Humour is a great antidote for paranoia: Would anyone watching the care with which our workers count their greenbacks seriously consider them going to a cryptocurrency machine in Road Town, let alone one replacing the storm-stricken East End post office? Chad Lettsome’s initiative should find more fertile ground.

Who might benefit most from the poor governance we’ve experienced in the last few years under both main parties (from which the others have splintered)? The culprits in our case may well have been the clients who have garnered the VI its reputation as a “dirty tax haven.” We should take advantage of the United Kingdom giving us more time to adjust to public registers by cleaning our stables of such clients.

 

 

Election Day

 

It is vital that you primarily elect the most integral candidates possible, with their families and parties secondary considerations. We must recall that the present Brexit chaos in the UK was the result of only 36 percent of the electorate voting Leave, not 52 percent of its population as one commentator wrote recently. Two significant omissions from the Elections (Amendment) Act 2019 were its continued disenfranchisement of absentee voters and the failure of the election code of conduct to regulate expenses or define any penalties for breaches.

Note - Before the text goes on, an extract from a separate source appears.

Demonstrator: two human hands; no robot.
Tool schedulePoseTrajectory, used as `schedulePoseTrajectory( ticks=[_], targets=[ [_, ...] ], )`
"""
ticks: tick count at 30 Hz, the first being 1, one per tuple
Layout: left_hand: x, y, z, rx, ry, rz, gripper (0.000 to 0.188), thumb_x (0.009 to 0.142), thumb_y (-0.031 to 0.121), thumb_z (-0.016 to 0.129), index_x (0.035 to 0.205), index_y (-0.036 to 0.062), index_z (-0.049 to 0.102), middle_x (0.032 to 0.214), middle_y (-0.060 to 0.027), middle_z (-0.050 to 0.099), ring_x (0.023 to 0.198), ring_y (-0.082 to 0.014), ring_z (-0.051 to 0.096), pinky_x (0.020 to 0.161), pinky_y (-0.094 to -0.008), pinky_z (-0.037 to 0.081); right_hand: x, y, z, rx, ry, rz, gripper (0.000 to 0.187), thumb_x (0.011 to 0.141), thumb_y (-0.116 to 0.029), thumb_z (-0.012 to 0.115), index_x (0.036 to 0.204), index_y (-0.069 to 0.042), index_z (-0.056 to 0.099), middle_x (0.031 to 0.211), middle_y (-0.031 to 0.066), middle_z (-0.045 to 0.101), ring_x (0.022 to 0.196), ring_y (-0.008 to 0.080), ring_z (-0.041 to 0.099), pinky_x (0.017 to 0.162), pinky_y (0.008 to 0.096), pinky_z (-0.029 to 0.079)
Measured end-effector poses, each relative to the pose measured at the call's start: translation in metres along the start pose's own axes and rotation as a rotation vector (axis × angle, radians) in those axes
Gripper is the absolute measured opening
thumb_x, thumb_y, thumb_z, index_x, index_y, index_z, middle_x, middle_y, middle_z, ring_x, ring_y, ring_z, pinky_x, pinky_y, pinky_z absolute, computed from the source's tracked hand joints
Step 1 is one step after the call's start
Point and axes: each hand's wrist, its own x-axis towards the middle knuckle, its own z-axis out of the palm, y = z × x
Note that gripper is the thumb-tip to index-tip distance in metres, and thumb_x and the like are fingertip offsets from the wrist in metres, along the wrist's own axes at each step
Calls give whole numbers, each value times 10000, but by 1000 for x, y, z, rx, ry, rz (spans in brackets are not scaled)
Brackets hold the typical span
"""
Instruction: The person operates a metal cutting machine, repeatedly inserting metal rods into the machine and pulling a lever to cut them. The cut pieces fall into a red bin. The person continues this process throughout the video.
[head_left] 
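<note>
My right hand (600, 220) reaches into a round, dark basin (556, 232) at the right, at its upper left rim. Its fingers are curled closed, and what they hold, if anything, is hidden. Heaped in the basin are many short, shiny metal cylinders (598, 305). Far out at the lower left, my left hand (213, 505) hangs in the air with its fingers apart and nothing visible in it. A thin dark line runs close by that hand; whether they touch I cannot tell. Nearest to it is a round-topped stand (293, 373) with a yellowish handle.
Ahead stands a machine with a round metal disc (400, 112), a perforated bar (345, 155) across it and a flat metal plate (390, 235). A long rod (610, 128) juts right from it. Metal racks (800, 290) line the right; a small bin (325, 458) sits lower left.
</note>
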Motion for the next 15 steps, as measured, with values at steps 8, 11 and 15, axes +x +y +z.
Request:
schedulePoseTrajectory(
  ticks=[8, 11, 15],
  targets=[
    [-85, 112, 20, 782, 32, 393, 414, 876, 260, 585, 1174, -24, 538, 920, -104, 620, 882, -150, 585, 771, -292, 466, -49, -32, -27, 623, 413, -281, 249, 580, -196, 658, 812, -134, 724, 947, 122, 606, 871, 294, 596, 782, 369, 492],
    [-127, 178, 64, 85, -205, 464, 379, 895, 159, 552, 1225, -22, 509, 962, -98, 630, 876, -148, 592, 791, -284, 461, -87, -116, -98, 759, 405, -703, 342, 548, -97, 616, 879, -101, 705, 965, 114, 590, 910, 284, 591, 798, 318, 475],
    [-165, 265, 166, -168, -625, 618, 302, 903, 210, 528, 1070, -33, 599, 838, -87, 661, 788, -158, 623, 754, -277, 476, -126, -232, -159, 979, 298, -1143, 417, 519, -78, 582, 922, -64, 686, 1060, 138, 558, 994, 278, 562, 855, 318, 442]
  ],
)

Rather than looking forward to independence, our tiny, self-ruled territory of about 30,000 people should be pursuing interdependence with its neighbours within the Caribbean Community, while continuing to maintain the UK’s protection. The Organisation of Eastern Caribbean States’ recognition that it needs to face up to Cable & Wireless through Caricom is an example of our individual weaknesses on the international stage. Encouragingly, buried in a Cabinet brief on Jan. 10 was the news that the VI has been accepted into associate membership of the Association of Caribbean States and has signed a relationship agreement with it.

 

Disagreement

Meanwhile, I fundamentally disagree with the commentator who advocated self-sufficiency for national security, health and economic development, denigrating countries which couldn’t feed themselves as slaves to foreign powers. One of the main imperatives for the establishment of the precursors to the EU after World War II was that where trade cannot pass armies will. Would we want to revert to the subsistence economy from which Virgin Islanders had to travel to St. Thomas and the Dominican Republic and further afield for work?

Our twin pillars are built on international travel and finance. The Caribbean is not facing an economic dilemma, but a challenge to trade as far as possible among itself, cooperate in good governance, and face outwards toward the world.